Saturday, November 22, 2014
Quando a gente é adolescente,
nossos amigos são mais que amigos, são mais que nossa família, são praticamente
uma extensão de nós mesmos.
Eu, na fase dos 16 aos 20 mais ou
menos tive uma amiga ( ainda amiga até hoje- só mais afastada) que era praticamente
minha sombra.
Natural que duas adolescentes tão
unidas contem algumas mentirinhas de vez em quando, quase códigos de uma
sociedade formada por uma dupla, tantas vezes chamadas de “irmãs jacarandás”,
tanto pela nossa proximidade quanto pela cor dos nossos cabelos.
Assim, dizer de vez em quando que
éramos irmãs de verdade tornou-se um hábito, uma mentira tão desnecessária quanto
inevitável. Só uma vez tive a impressão que a Andréa contava essa mentira mais
por pena de mim do que por se sentir minha irmã.
Foi num dos muitos dias que
inventamos isso e eu comecei a contar uma história fazendo várias referências a
“nossa mãe e ao nosso pai”, percebi que soava engraçado, mas achei que era por
ser filha única, eu não teria mesmo como já ter usado essa expressão.
Somente quando a vítima da
mentira foi embora, a Andréa me olhou com uma cara de piedade profunda e me
disse pacientemente. Gisela, as pessoas que têm irmãos não falam “nossa mãe”. E
eu: Não? Mas por quê? A mãe não é dos dois?, Ela outra vez paciente. Sim, a mãe
é dos dois, mas a gente não lembra disso o tempo todo, cada um fala minha mãe e
pronto, ninguém fica pensando que a mãe é a mesma. Ahhhhh.
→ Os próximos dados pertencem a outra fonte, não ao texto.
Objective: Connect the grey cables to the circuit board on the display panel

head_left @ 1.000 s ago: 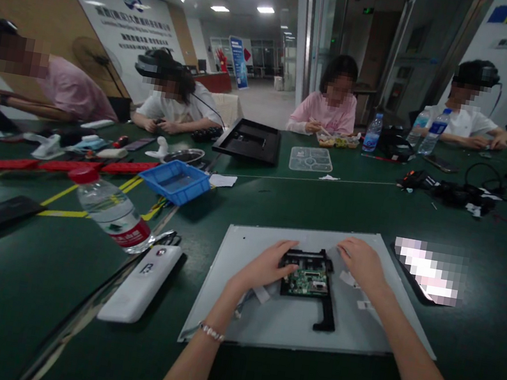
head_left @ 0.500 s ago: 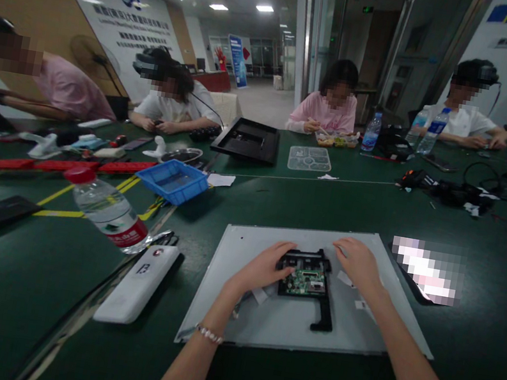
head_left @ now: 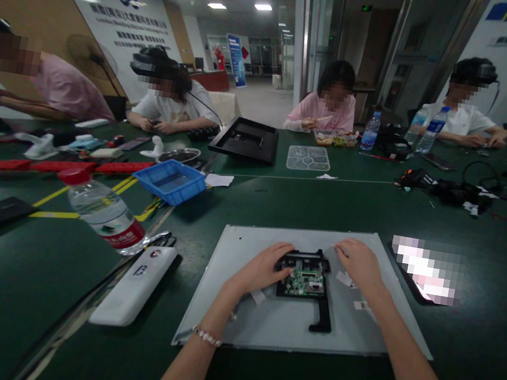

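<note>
A pale flat panel point(head_left: 223, 314) lies on the green table, with a black plastic bracket point(head_left: 322, 315) on its middle. Set in the bracket is a green circuit board point(head_left: 304, 283). My left hand point(head_left: 267, 268) grips the bracket's left side, thumb at the board's edge and fingers at the upper left corner. Just right of the bracket, my right hand point(head_left: 355, 259) hovers over the panel with thumb and index finger pinched; anything between them is too small to name. Small white tabs point(head_left: 360, 305) show on the panel.
Left of the panel are a white power bank point(head_left: 135, 287), a water bottle point(head_left: 107, 211) and a blue basket point(head_left: 171, 181). A phone point(head_left: 421, 273) lies to the right. Across the table are a black frame point(head_left: 246, 140), a clear tray point(head_left: 308, 158) and several people.
The view has shifted very slightly. My left hand keeps its place on the bracket, and the fingers of my right hand have curled in a little.
</note>
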Motion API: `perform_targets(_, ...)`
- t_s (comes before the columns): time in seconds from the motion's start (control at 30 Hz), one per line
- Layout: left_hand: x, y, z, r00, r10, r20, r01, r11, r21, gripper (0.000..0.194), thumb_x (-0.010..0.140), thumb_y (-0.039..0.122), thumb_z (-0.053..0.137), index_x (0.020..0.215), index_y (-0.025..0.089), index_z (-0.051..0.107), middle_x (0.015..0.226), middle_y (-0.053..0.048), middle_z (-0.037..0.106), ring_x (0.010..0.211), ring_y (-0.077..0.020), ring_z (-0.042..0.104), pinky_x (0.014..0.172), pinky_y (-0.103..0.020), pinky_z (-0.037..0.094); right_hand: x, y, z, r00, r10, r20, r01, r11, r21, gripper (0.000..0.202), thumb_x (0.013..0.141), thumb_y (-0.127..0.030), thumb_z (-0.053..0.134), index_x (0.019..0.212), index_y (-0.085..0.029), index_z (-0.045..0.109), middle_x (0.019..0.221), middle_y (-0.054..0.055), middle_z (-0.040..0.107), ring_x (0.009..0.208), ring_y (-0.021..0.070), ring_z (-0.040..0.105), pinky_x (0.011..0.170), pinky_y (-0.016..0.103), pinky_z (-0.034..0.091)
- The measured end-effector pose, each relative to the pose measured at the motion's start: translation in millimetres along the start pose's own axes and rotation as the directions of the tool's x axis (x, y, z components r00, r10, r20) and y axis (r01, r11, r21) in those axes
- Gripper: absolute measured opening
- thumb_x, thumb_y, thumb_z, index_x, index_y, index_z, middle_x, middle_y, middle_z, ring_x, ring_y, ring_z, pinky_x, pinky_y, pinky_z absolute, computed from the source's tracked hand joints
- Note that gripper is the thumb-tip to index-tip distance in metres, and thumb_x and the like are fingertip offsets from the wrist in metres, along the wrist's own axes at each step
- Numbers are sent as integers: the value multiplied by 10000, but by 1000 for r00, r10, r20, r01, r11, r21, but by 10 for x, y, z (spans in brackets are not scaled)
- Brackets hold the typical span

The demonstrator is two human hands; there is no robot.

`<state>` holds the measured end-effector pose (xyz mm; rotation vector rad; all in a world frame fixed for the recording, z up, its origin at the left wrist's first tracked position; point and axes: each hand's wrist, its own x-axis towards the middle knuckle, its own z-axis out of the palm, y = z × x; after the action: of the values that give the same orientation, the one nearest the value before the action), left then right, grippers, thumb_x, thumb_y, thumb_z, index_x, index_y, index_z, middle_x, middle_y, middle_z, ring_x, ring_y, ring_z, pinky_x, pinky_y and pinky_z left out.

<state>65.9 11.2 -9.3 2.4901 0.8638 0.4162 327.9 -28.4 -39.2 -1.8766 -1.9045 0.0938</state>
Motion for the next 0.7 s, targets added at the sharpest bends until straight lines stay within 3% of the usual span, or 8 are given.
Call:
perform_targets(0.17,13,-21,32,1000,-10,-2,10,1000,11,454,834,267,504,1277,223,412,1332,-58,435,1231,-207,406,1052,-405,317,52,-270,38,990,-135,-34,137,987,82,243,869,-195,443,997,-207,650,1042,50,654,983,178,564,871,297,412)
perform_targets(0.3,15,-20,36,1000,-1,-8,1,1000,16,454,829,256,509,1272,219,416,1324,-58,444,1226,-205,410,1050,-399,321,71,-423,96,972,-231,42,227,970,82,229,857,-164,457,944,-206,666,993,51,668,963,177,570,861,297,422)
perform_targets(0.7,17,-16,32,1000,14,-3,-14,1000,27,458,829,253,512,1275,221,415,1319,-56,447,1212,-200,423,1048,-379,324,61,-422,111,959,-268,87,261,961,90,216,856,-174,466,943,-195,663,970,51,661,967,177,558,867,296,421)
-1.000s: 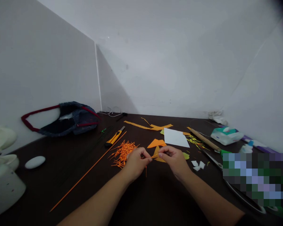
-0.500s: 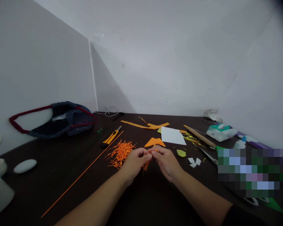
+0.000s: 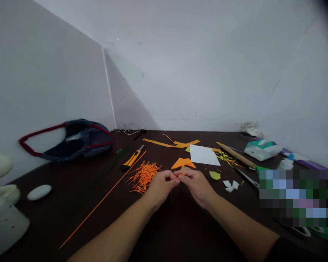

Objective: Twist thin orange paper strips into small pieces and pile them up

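My left hand and my right hand meet fingertip to fingertip over the dark table. Both are closed in a pinch on a small orange paper strip, mostly covered by the fingers. A thin orange end hangs beneath the left fingers. Left of my left hand lies a heap of thin twisted orange pieces. Just beyond the fingertips rests a folded-looking orange paper piece. A yellow-green scrap and several small white pieces lie to the right of my right hand.
A long orange stick and a yellow utility knife lie left. White paper, orange strips and yellow-green pieces lie farther back. Scissors, a tissue pack and a glue bottle are right; a denim bag is left.
The camera view has turned slightly left, so everything sits farther right. The broader orange strip that showed below my fingers is now mostly out of sight, with only a thin end showing.
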Motion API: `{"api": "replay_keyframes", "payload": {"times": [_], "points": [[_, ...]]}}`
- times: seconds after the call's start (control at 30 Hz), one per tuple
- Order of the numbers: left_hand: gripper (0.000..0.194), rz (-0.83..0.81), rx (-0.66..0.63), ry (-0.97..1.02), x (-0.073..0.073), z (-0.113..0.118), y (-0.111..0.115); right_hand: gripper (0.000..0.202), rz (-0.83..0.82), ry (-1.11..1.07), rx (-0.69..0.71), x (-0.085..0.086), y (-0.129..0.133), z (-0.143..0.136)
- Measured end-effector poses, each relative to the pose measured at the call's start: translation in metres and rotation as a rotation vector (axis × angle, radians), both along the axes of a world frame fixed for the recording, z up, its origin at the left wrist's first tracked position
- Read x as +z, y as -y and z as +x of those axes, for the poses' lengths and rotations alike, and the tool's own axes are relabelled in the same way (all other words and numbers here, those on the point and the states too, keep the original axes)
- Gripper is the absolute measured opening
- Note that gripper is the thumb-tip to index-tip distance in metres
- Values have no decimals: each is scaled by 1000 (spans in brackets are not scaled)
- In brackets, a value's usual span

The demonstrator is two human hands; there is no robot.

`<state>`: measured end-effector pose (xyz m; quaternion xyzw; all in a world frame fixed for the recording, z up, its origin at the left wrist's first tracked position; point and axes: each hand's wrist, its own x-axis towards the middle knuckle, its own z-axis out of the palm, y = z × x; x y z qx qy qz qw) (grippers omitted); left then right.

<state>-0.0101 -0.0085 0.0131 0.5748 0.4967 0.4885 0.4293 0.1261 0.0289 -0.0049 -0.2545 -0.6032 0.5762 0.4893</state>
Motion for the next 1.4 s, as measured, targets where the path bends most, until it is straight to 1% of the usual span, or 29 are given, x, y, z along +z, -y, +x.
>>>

Nunca mais cometi a gafe e sempre
que lembro tenho vontade de rir, em vez de ficar triste como fiquei na hora,
pra falar a verdade nem sei se fiquei triste mesmo, já que naquela época nós
riamos de tristeza e de alegria.
Hoje, pensando em Nossa Senhora,
nossa mãe do céu, me veio a lembrança da Andréa explicando o porquê de se dizer
minha e percebi mais uma vez que ela estava certa.
Muitas vezes dizemos Nossa
Senhora quando estamos numa missa ou então falando da Santa para outras
pessoas, mas quando cada um de nós fala com Ela, diz apenas “minha mãe” ou
“minha mãe do céu”.
Certo, pode ser que nessas horas
a gente também esqueça de que Nossa Mãe tem outros filhos, que são nossos irmãos
na terra aos olhos do céu, mas impossível não se tocar disso em todas as outras
vezes que simplesmente dizemos Nossa Senhora.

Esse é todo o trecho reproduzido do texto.